**Work to complete**
All of the entries below, duplicated exactly, make up the answer.

**Stored data**
__________________________________________________
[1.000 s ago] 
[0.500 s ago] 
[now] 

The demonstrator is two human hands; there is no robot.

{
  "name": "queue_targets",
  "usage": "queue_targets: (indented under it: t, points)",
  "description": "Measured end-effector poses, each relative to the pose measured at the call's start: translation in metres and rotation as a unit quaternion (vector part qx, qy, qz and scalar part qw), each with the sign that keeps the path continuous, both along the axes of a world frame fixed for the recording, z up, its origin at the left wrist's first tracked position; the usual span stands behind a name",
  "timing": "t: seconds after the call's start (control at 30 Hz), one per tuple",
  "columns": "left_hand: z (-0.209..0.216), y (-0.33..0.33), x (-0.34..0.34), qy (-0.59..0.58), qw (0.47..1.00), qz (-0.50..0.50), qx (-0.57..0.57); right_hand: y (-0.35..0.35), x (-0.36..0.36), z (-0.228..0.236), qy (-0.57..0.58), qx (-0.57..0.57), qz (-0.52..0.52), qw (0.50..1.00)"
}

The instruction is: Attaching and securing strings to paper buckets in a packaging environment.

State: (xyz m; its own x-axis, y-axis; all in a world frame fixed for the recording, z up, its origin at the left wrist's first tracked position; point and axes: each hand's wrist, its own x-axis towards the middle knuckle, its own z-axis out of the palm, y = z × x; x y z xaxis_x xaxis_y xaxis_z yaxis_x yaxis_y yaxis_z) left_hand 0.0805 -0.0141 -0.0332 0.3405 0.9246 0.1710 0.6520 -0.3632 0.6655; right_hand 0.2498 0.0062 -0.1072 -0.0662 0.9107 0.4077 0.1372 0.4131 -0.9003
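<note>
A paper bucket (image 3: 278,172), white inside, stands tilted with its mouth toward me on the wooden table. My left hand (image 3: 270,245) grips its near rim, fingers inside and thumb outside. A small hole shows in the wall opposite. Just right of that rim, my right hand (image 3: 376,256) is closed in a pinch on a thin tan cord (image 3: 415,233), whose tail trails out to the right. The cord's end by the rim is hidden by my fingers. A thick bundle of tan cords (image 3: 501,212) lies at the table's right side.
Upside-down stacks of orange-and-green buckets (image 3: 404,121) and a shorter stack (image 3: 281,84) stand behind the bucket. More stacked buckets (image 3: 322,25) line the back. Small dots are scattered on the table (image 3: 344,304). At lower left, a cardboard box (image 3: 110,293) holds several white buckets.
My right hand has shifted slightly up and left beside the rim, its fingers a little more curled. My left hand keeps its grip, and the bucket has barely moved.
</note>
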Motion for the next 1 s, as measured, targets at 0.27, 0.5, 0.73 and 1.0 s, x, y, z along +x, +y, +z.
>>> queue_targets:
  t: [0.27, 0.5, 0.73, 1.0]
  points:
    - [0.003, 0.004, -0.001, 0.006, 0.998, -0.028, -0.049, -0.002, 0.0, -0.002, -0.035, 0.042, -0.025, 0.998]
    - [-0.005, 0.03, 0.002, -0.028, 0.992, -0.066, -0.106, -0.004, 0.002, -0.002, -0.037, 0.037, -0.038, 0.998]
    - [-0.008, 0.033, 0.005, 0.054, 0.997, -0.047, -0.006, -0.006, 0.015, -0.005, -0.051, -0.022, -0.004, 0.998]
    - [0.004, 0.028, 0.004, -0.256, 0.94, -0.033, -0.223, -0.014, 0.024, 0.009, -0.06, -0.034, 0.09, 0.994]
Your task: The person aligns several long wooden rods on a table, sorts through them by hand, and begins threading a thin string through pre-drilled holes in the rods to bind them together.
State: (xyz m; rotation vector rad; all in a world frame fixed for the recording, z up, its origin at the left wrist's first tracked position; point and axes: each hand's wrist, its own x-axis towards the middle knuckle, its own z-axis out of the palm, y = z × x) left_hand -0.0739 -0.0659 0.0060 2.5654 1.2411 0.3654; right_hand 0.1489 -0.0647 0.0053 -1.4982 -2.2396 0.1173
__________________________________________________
**Solution**
[1.000 s ago] 
[0.500 s ago] 
[now] 

The demonstrator is two human hands; there is no robot.

{
  "name": "queue_targets",
  "usage": "queue_targets: (indented under it: t, points)",
  "description": "Measured end-effector poses, each relative to the pose measured at the call's start: translation in metres and rotation as a unit quaternion (vector part qx, qy, qz and scalar part qw), each with the sign that keeps the path continuous, both along the axes of a world frame fixed for the recording, z up, its origin at the left wrist's first tracked position; the usual span stands behind a name",
  "timing": "t: seconds after the call's start (control at 30 Hz), one per tuple",
  "columns": "left_hand: z (-0.209..0.216), y (-0.33..0.33), x (-0.34..0.34), qy (-0.59..0.58), qw (0.47..1.00), qz (-0.50..0.50), qx (-0.57..0.57); right_hand: y (-0.35..0.35), x (-0.36..0.36), z (-0.228..0.236), qy (-0.57..0.58), qx (-0.57..0.57), qz (-0.52..0.52), qw (0.50..1.00)"
}

The instruction is: Attaching and securing strings to paper buckets in a packaging environment.

State: (xyz m; its own x-axis, y-axis; all in a world frame fixed for the recording, z up, its origin at the left wrist's first tracked position; point and axes: each hand's wrist, its own x-axis towards the middle knuckle, its own z-axis out of the palm, y = z × x; x y z xaxis_x xaxis_y xaxis_z yaxis_x yaxis_y yaxis_z) left_hand 0.0805 -0.0141 -0.0332 0.3405 0.9246 0.1710 0.6520 -0.3632 0.6655; right_hand 0.2498 0.0062 -0.1072 -0.0662 0.9107 0.4077 0.1372 0.4131 -0.9003
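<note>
A paper bucket (image 3: 278,172), white inside, stands tilted with its mouth toward me on the wooden table. My left hand (image 3: 270,245) grips its near rim, fingers inside and thumb outside. A small hole shows in the wall opposite. Just right of that rim, my right hand (image 3: 376,256) is closed in a pinch on a thin tan cord (image 3: 415,233), whose tail trails out to the right. The cord's end by the rim is hidden by my fingers. A thick bundle of tan cords (image 3: 501,212) lies at the table's right side.
Upside-down stacks of orange-and-green buckets (image 3: 404,121) and a shorter stack (image 3: 281,84) stand behind the bucket. More stacked buckets (image 3: 322,25) line the back. Small dots are scattered on the table (image 3: 344,304). At lower left, a cardboard box (image 3: 110,293) holds several white buckets.
My right hand has shifted slightly up and left beside the rim, its fingers a little more curled. My left hand keeps its grip, and the bucket has barely moved.
</note>
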Motion for the next 1 s, as measured, targets at 0.27, 0.5, 0.73 and 1.0 s, x, y, z along +x, +y, +z.
>>> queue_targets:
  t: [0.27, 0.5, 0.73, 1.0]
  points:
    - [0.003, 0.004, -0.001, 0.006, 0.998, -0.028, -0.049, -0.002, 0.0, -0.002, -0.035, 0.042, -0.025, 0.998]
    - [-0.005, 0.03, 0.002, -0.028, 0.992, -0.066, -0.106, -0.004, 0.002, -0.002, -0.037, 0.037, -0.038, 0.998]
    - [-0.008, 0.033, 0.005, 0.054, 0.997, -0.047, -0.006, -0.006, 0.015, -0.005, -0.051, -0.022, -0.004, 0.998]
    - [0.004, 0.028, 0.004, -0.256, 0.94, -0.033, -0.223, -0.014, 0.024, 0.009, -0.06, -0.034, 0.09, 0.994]
Your task: The person aligns several long wooden rods on a table, sorts through them by hand, and begins threading a thin string through pre-drilled holes in the rods to bind them together.
State: (xyz m; rotation vector rad; all in a world frame fixed for the recording, z up, its origin at the left wrist's first tracked position; point and axes: each hand's wrist, its own x-axis towards the middle knuckle, its own z-axis out of the palm, y = z × x) left_hand -0.0739 -0.0659 0.0060 2.5654 1.2411 0.3654; right_hand 0.1489 -0.0647 0.0053 -1.4982 -2.2396 0.1173

This exercise has been fully answered.